The BackoffSupervisor API doesn't support the automatic resending of a message when the supervisor's child restarts: you have to implement this behavior yourself. An idea for retrying messages is to let the BackoffSupervisor's supervisor handle it. For example:
val supervisor = BackoffSupervisor.props(
Backoff.onFailure(
...
).withReplyWhileStopped(ChildIsStopped)
).withSupervisorStrategy(
OneForOneStrategy(maxNrOfRetries = 3, loggingEnabled = true) {
case msg: MessageException =>
println("caught specific message!")
self ! Error(msg.cmd) // replace cmd with whatever the property name is
SupervisorStrategy.Restart
case ...
})
)
val sup = context.actorOf(supervisor)
def receive = {
case cmd: NewMail =>
sup ! cmd
case Error(cmd) =>
timers.startSingleTimer(cmd.id, Replay(cmd), 10.seconds)
// We assume that NewMail has an id field. Also, adjust the time as needed.
case Replay(cmd) =>
sup ! cmd
case ChildIsStopped =>
println("child is stopped")
}
In the above code, the NewMail message embedded in the MessageException is wrapped in a custom case class (in order to easily distinguish it from a "normal"/new NewMail message) and sent to self. In this context, self is the actor that created the BackoffSupervisor.

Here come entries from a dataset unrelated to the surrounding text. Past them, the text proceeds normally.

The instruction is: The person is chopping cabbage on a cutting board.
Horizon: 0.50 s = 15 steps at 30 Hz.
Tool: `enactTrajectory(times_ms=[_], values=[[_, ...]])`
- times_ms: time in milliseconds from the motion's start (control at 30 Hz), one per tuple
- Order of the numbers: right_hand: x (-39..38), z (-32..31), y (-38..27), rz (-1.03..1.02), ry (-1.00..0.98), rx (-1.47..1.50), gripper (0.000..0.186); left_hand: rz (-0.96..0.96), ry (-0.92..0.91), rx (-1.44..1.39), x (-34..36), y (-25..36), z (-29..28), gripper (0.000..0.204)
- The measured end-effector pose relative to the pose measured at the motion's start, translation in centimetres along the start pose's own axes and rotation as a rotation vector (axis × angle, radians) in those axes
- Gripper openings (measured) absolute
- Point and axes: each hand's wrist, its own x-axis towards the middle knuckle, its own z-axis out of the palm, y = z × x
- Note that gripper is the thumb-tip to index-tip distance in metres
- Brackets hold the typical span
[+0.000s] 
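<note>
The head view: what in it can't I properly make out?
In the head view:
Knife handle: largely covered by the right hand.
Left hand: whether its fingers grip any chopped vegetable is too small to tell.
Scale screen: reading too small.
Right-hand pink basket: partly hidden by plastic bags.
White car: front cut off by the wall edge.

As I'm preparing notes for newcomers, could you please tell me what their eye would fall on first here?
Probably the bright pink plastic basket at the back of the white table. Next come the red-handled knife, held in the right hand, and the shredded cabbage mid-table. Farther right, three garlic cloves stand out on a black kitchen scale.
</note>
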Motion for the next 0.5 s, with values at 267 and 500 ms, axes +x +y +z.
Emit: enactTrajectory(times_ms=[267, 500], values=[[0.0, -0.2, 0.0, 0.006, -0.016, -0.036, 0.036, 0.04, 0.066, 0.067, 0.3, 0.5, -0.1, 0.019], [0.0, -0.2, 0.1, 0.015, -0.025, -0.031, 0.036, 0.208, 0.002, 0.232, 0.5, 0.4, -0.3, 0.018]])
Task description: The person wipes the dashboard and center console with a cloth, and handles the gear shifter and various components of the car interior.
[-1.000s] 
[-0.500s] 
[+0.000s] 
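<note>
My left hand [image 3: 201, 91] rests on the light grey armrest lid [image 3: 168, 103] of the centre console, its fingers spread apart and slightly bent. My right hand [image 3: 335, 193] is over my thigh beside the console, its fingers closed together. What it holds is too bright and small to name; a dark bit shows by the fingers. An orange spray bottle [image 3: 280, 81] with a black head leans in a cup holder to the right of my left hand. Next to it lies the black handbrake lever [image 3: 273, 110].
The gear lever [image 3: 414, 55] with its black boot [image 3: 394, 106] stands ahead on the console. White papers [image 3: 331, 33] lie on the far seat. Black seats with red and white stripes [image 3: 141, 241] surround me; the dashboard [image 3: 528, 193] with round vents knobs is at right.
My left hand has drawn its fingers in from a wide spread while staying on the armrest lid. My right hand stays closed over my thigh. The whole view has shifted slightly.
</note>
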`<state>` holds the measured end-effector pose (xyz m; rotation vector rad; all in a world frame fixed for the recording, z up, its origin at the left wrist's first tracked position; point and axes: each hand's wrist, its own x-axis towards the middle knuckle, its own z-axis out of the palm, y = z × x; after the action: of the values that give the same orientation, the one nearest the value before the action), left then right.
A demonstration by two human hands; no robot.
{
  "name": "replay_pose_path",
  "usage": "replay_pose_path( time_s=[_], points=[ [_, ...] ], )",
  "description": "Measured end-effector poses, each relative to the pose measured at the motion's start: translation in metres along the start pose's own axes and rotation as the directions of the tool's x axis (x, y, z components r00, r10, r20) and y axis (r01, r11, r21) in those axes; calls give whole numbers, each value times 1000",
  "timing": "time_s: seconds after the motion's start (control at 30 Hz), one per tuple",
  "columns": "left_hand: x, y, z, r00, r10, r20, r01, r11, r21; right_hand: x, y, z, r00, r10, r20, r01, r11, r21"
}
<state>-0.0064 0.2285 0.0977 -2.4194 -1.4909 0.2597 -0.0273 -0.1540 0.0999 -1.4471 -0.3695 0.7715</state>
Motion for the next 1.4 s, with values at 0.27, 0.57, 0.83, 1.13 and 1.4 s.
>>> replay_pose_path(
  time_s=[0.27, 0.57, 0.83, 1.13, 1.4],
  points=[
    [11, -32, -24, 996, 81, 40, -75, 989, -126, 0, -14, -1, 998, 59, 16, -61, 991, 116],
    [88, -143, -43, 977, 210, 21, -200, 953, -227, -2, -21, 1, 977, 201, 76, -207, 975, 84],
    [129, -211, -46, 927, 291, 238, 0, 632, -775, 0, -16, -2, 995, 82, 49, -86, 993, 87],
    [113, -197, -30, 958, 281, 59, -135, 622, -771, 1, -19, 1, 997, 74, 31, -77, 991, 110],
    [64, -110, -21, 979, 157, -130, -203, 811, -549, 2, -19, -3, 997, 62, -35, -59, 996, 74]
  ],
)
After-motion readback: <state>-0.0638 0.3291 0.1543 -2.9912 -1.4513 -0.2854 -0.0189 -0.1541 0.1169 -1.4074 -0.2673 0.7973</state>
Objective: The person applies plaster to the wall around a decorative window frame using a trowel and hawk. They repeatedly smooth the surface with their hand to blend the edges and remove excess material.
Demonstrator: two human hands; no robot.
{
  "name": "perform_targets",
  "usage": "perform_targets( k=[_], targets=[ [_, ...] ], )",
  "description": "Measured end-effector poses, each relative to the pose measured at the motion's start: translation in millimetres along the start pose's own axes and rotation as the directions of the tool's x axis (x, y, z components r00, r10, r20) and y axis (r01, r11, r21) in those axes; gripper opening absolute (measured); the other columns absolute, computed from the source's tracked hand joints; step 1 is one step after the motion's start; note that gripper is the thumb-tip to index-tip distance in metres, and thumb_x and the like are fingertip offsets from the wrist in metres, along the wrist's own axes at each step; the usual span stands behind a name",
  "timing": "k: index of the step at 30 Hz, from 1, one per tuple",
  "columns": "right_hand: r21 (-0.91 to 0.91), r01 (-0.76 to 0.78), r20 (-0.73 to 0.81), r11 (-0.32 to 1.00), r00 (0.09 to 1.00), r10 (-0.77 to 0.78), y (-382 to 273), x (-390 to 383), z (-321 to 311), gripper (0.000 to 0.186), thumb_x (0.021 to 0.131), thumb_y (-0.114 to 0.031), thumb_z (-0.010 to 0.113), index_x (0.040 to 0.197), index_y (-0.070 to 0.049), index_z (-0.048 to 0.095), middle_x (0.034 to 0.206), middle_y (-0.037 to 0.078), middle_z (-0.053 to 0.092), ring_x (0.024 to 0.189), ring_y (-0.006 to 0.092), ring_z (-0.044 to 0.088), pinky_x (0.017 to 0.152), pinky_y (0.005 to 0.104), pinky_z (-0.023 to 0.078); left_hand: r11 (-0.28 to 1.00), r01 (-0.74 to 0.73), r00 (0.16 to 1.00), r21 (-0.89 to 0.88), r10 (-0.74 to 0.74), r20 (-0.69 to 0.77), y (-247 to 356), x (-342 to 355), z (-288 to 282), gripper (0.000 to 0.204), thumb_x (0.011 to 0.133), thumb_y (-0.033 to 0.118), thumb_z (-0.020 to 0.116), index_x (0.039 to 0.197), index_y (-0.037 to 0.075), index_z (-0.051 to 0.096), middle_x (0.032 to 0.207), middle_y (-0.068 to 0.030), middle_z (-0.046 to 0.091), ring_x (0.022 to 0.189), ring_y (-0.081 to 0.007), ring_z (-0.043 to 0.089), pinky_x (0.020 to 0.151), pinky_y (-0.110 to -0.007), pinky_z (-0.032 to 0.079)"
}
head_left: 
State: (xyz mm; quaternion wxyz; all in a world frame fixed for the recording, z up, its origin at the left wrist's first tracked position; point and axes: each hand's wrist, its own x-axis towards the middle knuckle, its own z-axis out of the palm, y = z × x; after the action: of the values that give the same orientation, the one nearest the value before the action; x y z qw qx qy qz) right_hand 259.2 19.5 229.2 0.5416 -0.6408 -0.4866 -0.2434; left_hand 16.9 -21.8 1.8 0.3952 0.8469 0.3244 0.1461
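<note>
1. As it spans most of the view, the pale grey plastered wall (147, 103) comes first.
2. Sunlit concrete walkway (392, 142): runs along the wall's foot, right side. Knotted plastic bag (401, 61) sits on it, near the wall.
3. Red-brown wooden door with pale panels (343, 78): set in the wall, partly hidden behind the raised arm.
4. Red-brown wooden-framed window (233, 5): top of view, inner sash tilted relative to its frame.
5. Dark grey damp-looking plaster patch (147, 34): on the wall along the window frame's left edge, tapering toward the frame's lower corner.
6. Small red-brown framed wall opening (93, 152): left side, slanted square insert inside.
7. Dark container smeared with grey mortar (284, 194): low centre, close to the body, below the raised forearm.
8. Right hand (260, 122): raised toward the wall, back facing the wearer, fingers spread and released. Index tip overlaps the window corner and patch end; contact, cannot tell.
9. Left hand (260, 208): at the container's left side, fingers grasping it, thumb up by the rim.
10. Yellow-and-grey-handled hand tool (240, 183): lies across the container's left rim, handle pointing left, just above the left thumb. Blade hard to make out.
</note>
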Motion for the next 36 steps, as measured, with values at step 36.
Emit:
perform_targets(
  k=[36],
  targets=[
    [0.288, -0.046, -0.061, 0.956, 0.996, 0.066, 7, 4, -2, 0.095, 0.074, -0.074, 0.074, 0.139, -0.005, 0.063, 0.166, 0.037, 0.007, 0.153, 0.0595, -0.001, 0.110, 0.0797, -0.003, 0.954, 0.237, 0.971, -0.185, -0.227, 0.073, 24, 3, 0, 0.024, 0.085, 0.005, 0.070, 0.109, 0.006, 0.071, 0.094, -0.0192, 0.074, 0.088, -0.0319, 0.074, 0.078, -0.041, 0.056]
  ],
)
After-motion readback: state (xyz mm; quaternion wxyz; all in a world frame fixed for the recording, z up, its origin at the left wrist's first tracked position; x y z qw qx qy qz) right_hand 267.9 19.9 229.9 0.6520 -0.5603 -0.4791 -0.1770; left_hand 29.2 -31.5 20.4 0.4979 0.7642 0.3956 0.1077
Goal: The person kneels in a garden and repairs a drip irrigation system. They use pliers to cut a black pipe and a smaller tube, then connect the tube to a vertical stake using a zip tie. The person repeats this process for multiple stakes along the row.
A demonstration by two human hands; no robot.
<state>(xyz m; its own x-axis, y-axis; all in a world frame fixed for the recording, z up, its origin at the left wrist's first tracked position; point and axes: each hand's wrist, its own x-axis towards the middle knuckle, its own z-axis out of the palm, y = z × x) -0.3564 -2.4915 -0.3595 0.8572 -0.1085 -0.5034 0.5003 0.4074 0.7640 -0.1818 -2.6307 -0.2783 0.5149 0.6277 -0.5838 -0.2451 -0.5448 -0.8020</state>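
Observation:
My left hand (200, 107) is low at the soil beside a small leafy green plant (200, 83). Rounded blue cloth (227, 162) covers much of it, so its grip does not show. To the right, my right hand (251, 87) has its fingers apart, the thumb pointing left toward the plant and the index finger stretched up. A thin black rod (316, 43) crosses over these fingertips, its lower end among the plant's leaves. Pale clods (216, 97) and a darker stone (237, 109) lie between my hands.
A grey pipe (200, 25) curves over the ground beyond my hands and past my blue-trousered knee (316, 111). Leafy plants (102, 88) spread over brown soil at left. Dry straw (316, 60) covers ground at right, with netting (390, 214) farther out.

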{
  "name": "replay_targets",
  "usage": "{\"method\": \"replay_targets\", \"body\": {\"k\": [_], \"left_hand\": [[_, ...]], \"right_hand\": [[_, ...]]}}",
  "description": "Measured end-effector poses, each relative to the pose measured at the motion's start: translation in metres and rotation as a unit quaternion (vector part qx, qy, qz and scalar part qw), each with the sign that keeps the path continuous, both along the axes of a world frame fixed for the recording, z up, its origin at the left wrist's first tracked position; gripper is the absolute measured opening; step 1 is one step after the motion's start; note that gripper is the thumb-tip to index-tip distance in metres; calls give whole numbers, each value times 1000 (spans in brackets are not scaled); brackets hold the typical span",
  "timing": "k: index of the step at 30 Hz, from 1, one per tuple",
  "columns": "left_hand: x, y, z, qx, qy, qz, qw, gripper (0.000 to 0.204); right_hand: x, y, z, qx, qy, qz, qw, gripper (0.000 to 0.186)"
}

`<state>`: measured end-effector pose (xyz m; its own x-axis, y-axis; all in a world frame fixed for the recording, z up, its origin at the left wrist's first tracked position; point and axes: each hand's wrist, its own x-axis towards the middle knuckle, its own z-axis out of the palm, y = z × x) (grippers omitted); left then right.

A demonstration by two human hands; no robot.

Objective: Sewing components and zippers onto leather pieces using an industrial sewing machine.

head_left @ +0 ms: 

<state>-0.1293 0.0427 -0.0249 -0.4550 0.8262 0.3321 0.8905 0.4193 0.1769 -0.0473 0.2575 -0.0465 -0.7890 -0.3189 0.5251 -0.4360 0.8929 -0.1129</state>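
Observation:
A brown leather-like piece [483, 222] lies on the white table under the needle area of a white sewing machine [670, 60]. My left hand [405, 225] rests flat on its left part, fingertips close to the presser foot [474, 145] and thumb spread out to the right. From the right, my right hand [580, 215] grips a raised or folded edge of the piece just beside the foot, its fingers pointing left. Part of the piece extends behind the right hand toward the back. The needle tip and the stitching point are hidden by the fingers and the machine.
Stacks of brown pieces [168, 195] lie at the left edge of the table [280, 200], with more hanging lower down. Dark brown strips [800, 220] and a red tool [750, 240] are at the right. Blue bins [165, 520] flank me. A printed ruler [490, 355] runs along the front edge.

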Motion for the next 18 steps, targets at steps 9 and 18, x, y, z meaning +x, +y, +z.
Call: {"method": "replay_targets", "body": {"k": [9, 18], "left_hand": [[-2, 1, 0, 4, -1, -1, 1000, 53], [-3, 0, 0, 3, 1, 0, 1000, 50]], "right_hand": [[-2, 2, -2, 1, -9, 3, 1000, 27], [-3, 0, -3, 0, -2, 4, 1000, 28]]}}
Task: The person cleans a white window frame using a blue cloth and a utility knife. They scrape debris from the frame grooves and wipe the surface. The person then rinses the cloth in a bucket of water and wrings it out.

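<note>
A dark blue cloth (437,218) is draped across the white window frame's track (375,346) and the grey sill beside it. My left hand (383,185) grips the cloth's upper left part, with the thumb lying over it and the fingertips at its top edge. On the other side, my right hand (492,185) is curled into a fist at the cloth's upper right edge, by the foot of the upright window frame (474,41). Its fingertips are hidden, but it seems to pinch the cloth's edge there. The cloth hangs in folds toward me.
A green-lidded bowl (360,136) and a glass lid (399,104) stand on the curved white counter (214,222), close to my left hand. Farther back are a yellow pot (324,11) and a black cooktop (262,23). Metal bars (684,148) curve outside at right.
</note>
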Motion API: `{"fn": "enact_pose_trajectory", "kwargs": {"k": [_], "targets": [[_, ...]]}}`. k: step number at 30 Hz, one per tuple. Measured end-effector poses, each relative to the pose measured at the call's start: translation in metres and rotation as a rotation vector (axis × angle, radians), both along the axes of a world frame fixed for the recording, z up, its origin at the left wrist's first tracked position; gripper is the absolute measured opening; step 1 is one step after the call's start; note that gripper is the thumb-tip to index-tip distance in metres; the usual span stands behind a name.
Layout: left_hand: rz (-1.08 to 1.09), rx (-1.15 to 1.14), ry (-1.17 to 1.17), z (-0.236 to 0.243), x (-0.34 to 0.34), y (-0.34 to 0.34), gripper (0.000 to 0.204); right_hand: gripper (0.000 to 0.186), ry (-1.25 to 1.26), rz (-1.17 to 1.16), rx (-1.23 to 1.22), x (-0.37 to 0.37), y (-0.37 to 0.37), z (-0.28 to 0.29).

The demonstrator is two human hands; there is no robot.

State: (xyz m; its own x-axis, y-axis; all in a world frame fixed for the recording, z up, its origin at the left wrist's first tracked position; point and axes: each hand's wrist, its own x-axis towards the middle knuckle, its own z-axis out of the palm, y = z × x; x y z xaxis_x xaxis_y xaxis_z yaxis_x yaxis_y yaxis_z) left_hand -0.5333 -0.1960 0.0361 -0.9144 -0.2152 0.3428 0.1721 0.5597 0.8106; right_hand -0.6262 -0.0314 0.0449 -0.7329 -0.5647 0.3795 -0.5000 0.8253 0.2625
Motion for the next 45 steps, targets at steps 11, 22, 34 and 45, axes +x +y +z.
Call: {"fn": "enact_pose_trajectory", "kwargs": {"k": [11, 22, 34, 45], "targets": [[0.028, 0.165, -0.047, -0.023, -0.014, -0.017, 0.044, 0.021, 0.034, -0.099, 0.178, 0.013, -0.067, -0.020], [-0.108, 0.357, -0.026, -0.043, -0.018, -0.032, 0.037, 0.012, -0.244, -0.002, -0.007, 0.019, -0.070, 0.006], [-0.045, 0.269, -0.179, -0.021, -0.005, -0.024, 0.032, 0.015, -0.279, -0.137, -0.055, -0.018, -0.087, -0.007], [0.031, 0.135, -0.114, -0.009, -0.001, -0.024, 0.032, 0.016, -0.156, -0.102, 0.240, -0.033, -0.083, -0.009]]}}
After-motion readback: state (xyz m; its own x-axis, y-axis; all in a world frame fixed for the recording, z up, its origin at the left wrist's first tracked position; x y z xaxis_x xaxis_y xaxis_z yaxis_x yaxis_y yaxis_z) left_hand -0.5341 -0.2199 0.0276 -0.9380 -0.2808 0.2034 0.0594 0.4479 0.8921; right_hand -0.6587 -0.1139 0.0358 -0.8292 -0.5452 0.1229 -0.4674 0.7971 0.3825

This enclosing actor then uses a single timer to replay the original message at some point. This point in time should be far enough in the future such that the BackoffSupervisor can potentially exhaust SenderActor's restart attempts, so that the child can have ample opportunity to get in a "good" state before it receives the resent message. Obviously this example involves only one message resend regardless of the number of child restarts.
Another idea is to create a BackoffSupervisor-SenderActor pair for every NewMail message, and have the SenderActor send the NewMail message to itself in the preStart hook. One concern with this approach is the cleaning up of resources; i.e., shutting down the BackoffSupervisors (which will, in turn, shut down their respective SenderActor children) when the processing is successful or when the child restarts are exhausted. A map of NewMail ids to (ActorRef, Int) tuples (in which the ActorRef is a reference to a BackoffSupervisor actor, and the Int is the number of restart attempts) would be helpful in this case:
class Overlord extends Actor {
var state = Map[Long, (ActorRef, Int)]() // assuming the mail id is a Long
def receive = {
case cmd: NewMail =>
val childProps = Props(new SenderActor(cmd, self))
val supervisor = BackoffSupervisor.props(
Backoff.onFailure(
...
).withSupervisorStrategy(
OneForOneStrategy(maxNrOfRetries = 3, loggingEnabled = true) {
case msg: MessageException =>
println("caught specific message!")
self ! Error(msg.cmd)
SupervisorStrategy.Restart
case ...
})
)
val sup = context.actorOf(supervisor)
state += (cmd.id -> (sup, 0))
case ProcessingDone(cmdId) =>
state.get(cmdId) match {
case Some((backoffSup, _)) =>
context.stop(backoffSup)
state -= cmdId
case None =>
println(s"${cmdId} not found")
}
case Error(cmd) =>
val cmdId = cmd.id
state.get(cmdId) match {
case Some((backoffSup, numRetries)) =>
if (numRetries == 3) {
println(s"${cmdId} has already been retried 3 times. Giving up.")
context.stop(backoffSup)
state -= cmdId
} else
state += (cmdId -> (backoffSup, numRetries + 1))
case None =>
println(s"${cmdId} not found")
}
case ...
}
}
Note that SenderActor in the above example takes a NewMail and an ActorRef as constructor arguments. The latter argument allows the SenderActor to send a custom ProcessingDone message to the enclosing actor:
class SenderActor(cmd: NewMail, target: ActorRef) extends Actor {
override def preStart(): Unit = {
println(s"child starting, sending ${cmd} to self")
self ! cmd
}
def fakeSendMail(): Unit = ...
def receive = {
case cmd: NewMail => ...
}
}
Obviously the SenderActor is set up to fail every time with the current implementation of fakeSendMail. I'll leave the additional changes needed in SenderActor to implement the happy path, in which SenderActor sends a ProcessingDone message to target, to you.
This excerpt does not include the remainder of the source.